### How to complete this task
Gather, from the listing beneath this task, every line holding the string "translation".

### Records to process
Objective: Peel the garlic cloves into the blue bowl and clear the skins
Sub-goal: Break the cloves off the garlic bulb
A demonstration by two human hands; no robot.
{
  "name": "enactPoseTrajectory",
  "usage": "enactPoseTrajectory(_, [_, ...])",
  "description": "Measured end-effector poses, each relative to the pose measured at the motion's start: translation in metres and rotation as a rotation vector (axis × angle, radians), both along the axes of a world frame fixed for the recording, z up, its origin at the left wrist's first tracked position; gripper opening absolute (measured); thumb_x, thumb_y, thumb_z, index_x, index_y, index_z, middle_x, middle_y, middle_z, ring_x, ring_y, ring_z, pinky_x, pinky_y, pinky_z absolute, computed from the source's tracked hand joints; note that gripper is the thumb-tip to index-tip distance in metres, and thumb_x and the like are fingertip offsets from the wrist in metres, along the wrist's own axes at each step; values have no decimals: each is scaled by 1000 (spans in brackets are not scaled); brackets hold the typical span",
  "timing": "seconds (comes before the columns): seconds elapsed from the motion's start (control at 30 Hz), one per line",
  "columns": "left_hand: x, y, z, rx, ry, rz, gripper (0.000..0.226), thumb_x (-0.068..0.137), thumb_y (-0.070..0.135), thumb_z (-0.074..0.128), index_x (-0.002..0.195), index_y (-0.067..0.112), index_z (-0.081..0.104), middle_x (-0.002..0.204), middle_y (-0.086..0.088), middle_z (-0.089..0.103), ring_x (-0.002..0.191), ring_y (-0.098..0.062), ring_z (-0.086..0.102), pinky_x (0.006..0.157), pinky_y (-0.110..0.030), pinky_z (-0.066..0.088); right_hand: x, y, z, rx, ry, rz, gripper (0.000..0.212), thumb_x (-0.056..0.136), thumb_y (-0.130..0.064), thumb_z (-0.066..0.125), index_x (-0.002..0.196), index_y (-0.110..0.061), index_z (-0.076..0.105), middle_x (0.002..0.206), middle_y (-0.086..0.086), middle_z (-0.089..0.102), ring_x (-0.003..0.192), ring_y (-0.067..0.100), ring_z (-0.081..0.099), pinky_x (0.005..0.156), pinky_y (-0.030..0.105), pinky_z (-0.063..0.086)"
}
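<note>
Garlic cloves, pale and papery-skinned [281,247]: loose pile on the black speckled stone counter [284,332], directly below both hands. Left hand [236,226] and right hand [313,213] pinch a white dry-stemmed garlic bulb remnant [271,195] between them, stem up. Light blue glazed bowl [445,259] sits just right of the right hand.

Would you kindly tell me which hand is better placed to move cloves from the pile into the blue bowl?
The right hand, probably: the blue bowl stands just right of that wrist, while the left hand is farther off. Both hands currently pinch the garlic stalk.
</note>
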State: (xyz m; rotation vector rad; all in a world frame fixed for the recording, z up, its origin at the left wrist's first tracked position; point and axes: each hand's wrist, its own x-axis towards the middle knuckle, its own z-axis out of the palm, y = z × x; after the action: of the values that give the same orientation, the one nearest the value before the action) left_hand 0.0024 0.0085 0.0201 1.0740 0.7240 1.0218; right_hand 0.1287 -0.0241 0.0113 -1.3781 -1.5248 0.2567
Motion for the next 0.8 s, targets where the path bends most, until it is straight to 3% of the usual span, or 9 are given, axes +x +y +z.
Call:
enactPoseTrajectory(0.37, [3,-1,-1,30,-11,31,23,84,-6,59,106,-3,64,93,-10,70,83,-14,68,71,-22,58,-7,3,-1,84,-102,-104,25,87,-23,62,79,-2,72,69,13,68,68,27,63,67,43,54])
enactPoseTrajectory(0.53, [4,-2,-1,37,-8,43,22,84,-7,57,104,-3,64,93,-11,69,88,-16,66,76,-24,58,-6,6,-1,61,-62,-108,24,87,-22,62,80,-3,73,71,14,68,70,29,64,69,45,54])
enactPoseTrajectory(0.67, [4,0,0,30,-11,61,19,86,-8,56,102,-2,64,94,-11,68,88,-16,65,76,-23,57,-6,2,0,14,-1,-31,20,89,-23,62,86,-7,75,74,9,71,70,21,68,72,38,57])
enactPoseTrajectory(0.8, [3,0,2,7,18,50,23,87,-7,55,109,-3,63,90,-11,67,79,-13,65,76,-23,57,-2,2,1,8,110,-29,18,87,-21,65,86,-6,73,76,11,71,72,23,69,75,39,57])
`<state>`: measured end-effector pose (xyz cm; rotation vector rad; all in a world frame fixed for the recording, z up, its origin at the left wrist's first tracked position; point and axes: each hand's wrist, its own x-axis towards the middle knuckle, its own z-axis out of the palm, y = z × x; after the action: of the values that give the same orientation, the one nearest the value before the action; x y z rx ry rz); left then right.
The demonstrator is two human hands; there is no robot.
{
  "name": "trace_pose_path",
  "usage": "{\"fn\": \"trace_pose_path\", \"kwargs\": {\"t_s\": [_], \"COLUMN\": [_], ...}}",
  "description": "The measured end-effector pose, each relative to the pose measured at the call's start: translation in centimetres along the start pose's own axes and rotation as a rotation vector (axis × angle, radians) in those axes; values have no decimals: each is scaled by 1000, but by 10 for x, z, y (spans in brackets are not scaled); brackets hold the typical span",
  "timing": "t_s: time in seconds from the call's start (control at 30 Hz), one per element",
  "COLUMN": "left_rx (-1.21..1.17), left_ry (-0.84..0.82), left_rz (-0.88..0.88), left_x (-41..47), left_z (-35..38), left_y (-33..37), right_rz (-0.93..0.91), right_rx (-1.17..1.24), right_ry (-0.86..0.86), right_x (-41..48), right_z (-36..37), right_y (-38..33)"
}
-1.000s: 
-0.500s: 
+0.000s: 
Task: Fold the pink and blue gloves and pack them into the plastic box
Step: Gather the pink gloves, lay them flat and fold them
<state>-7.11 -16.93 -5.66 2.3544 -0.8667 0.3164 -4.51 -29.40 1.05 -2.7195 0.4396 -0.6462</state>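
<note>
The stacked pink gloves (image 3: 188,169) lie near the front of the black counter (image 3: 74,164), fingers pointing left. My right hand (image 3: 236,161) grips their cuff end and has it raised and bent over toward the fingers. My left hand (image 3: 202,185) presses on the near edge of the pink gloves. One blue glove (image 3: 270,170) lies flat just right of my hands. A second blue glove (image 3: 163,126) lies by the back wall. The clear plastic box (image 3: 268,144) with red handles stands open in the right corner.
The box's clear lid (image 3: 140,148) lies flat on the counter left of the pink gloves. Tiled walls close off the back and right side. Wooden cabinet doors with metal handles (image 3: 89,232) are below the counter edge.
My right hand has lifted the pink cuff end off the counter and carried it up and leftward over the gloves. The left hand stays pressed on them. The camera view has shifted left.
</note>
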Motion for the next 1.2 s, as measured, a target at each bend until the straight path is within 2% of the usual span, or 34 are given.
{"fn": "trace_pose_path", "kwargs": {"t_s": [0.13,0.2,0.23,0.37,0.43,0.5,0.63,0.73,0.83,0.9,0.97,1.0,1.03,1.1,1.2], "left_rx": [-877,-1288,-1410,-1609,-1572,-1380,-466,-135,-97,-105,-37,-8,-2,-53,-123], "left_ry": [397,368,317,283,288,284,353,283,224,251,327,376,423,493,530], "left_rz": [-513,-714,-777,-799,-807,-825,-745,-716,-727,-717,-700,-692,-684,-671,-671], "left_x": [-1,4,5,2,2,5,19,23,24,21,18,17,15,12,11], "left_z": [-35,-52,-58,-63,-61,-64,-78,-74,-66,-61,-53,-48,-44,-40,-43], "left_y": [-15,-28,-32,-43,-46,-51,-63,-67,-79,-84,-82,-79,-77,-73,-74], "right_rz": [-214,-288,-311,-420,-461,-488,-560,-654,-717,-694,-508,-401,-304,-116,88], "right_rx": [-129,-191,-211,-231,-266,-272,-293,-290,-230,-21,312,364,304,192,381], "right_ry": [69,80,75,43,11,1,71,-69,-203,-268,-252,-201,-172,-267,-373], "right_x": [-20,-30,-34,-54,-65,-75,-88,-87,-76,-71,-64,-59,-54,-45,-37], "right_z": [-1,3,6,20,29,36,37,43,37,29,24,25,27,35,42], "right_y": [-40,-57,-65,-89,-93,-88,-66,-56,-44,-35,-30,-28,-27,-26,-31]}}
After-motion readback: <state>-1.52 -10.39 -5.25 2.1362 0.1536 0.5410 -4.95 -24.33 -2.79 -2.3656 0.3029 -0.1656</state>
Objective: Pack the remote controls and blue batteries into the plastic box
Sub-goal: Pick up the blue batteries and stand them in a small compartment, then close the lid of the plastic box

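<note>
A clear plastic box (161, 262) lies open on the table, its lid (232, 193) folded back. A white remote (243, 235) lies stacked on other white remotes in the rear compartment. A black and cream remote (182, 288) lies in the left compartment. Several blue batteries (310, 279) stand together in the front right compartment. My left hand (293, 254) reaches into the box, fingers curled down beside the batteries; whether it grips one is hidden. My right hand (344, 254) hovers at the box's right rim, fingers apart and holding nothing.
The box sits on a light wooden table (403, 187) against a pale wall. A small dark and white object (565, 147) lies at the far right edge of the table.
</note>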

### Exercise solution
  "description": "Measured end-effector poses, each relative to the pose measured at the motion's start: translation in metres and rotation as a rotation vector (axis × angle, radians), both along the axes of a world frame fixed for the recording, z up, its origin at the left wrist's first tracked position; gripper opening absolute (measured); thumb_x, thumb_y, thumb_z, index_x, index_y, index_z, middle_x, middle_y, middle_z, ring_x, ring_y, ring_z, pinky_x, pinky_y, pinky_z absolute, computed from the source's tracked hand joints; note that gripper is the thumb-tip to index-tip distance in metres, and thumb_x and the like are fingertip offsets from the wrist in metres, along the wrist's own axes at each step; values have no decimals: each is scaled by 1000 (spans in brackets are not scaled); brackets hold the typical span",
  "description": "The measured end-effector pose, each relative to the pose measured at the call's start: translation in centimetres along the start pose's own axes and rotation as a rotation vector (axis × angle, radians) in those axes; values have no decimals: each is scaled by 1000, but by 10 for x, z, y (spans in brackets are not scaled); brackets hold the typical span",

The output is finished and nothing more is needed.